À Abidjan, Mouhamed Kanaté, chauffeur VTC depuis deux ans, utilise un véhicule électrique pour ses courses. Il déclare : « Contrairement aux véhicules thermiques, quand vous rechargez, le minimum, c’est 20 000 FCFA. Or pour l’électrique, le maximum, c’est 13 000 FCFA. » Cela lui permet d’optimiser ses bénéfices, en rapportant quotidiennement 28 000 FCFA à son employeur. Actuellement, près de 300 véhicules électriques sont utilisés pour le transport urbain à Abidjan, mais le coût d’acquisition reste un obstacle majeur, avec un prix d’au moins 14 millions de FCFA par véhicule.

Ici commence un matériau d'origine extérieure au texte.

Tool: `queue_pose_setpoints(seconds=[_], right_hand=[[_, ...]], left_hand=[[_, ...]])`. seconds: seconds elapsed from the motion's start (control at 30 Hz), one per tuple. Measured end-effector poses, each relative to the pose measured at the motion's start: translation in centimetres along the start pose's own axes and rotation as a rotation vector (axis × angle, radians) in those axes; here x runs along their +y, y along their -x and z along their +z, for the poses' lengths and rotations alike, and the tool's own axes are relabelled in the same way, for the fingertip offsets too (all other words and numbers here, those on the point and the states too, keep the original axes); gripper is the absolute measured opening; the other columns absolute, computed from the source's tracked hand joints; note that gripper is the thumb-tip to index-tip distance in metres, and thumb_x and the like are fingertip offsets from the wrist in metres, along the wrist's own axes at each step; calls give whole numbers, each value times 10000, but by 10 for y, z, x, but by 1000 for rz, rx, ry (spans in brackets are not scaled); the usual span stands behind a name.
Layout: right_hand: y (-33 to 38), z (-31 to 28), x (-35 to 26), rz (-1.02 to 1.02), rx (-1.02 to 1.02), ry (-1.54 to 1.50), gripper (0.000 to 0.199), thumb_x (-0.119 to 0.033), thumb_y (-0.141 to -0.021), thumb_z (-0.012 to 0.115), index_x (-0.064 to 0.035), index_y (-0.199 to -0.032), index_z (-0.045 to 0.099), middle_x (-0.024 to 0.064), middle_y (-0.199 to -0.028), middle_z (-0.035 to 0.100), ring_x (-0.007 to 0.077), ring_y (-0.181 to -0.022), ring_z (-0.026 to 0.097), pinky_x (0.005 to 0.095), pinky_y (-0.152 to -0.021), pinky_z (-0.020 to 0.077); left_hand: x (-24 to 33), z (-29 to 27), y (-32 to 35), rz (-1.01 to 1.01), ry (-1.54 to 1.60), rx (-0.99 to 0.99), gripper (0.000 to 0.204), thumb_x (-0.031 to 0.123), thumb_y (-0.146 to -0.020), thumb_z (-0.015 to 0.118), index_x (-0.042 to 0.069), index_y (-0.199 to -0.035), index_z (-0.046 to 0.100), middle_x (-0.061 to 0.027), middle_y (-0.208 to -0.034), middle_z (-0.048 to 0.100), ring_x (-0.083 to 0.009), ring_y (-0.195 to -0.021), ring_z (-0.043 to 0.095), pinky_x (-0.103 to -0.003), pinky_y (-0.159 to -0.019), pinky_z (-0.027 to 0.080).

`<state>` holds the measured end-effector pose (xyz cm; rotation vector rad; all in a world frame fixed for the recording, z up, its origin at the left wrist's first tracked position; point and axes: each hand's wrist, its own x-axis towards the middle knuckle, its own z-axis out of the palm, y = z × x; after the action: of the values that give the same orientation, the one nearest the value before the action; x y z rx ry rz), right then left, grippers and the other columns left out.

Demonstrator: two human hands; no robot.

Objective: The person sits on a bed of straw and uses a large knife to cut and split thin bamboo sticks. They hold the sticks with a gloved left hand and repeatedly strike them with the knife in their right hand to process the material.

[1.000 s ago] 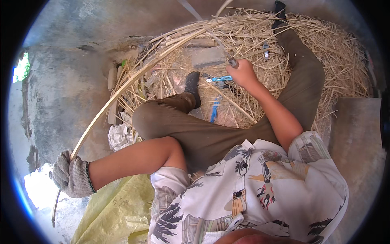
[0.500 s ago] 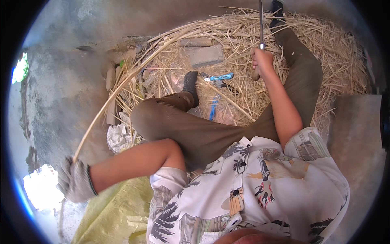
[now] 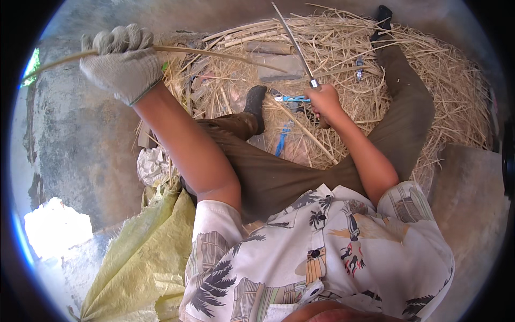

De plus, le pays ne dispose que d’environ une centaine de bornes de recharge, rendant l’entretien des véhicules complexe en cas de panne, en raison de la rareté des pièces détachées.
Face à cette demande croissante, des concessionnaires comme Sinoafrik, représentant des marques chinoises, élargissent leur offre de véhicules électriques. Selon Reine Trésor Gosset, commerciale, « il y a une réelle demande, plus d’intérêt d’achat que de curiosité. »
Le ministère des Transports s’engage à soutenir cette transition vers une mobilité plus verte, en proposant des mes incitatives pour les investisseurs. Jean-Marc Atché, directeur de la planification et des projets, mentionne des facilités dans le code des investissements pour promouvoir l’installation d’investisseurs, notamment une usine d’assemblage de véhicules électriques prévue en Côte d’Ivoire.
L’État ivoirien ambitionne que d’ici 2030, 10 % du parc automobile de l’administration soit constitué de véhicules électriques.